Darcy peeled the band off the silverware bundle and toyed with it. She should apologize to him, she thought miserably, but she didn’t know how. Wasn’t it enough that she’d spilled the whole stupid story about Dick and how she wasn’t ready to get involved with another man? Did he think she owed him more?
She let out a long, tired sigh and wearily closed her eyes.
A warm hand covered hers, and Darcy couldn’t force herself to pull away. The truth was she liked the way her hand felt in his. She liked the wonderful, frightening way Bill Hays made her feel.
But, Darcy kept thinking, she shouldn’t be the least bit interested in another man. Not now. She wasn’t supposed to be ready. It was much too soon.
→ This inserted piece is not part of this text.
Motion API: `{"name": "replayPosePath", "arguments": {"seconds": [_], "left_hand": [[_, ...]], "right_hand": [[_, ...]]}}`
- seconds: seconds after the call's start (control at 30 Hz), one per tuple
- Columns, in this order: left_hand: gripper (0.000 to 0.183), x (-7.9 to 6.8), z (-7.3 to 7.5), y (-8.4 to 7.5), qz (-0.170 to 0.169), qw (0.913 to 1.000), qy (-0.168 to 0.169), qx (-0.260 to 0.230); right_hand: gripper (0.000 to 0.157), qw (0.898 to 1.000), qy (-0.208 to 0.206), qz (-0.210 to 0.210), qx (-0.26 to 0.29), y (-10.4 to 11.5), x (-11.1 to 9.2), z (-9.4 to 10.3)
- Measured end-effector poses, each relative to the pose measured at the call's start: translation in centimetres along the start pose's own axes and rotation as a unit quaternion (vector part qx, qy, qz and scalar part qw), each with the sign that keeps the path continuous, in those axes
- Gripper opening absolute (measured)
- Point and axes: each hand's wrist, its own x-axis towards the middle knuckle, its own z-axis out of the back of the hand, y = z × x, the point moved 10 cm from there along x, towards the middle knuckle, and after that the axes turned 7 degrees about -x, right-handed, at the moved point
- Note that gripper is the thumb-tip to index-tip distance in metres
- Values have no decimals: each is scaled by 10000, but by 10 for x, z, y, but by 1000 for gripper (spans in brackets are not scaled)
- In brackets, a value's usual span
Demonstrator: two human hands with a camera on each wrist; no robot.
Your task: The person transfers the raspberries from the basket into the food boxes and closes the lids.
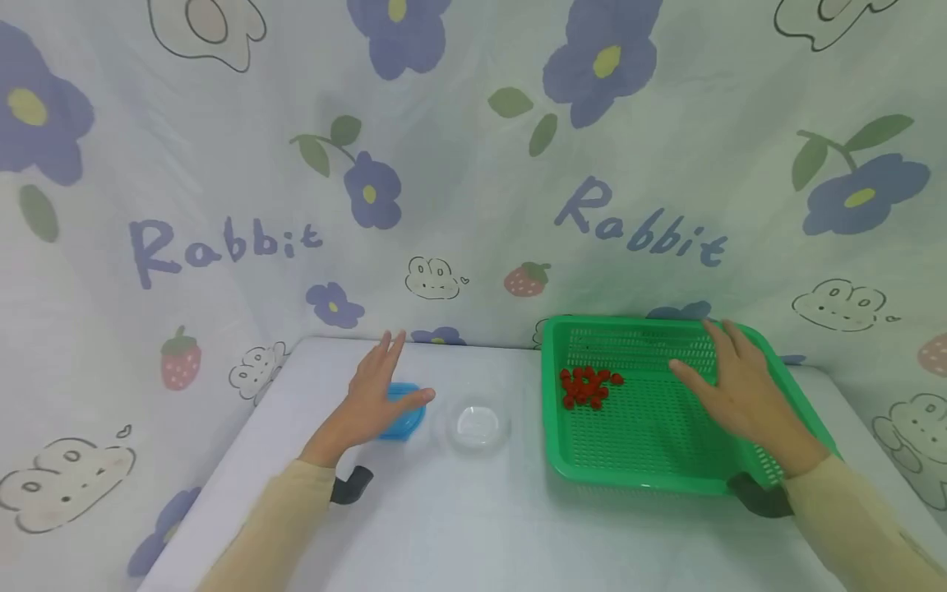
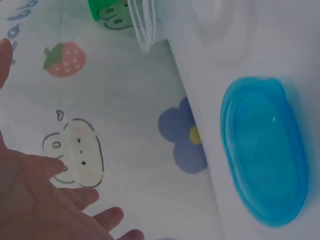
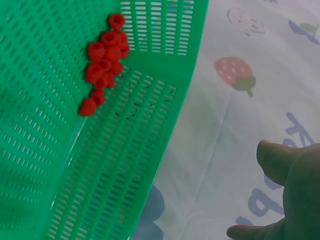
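Note:
My left hand (image 1: 373,399) hovers over a blue oval lid (image 1: 405,411), its fingers extended and holding nothing. The lid (image 2: 265,152) lies on the white table in the left wrist view. To its right stands a clear plastic container (image 1: 477,423). Over the right part of a green perforated basket (image 1: 636,477) is my right hand (image 1: 747,395), fingers spread, nothing in it. A small heap of raspberries (image 1: 584,388) sits at the left inside the basket; the raspberries (image 3: 105,62) show hollow ends in the right wrist view.
The white table (image 1: 459,526) meets a cloth backdrop (image 1: 459,189) printed with flowers, rabbits and strawberries right behind the basket. Dark straps (image 1: 353,485) stick out at both wrists. The basket's raised sides surround the raspberries.

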Motion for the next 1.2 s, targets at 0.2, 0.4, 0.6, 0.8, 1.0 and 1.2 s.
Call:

“I shouldn’t have pushed you, Darcy,” Bill said, his deep voice penetrating her thoughts. “I haven’t forgotten what you told me the other night.” He paused, and Darcy looked up at him, waiting for him to finish.
There was something about that statement that needed an ending. It was like waiting for the other shoe to drop.
“Is there anything wrong with wanting to get to know you? After all, I am entrusting you with the care of my mother. I—” Bill stopped as Luverne approached with Darcy’s glass of tea and a refill for Bill.
The waitress set the glass down almost grudgingly then shuffled away without saying a word.
“Looks like you broke her heart,” Darcy couldn’t help teasing.
“I promise, I never saw the woman before today,” Bill said, holding up his right hand as if to swear.
“Then how’d you know her name?” she challenged. Why was she reacting like a jealous wife?
Bill rolled his eyes. “Darcy, Darcy, Darcy. If you hadn’t been so busy memorizing the menu, you would have seen she was wearing a name tag.”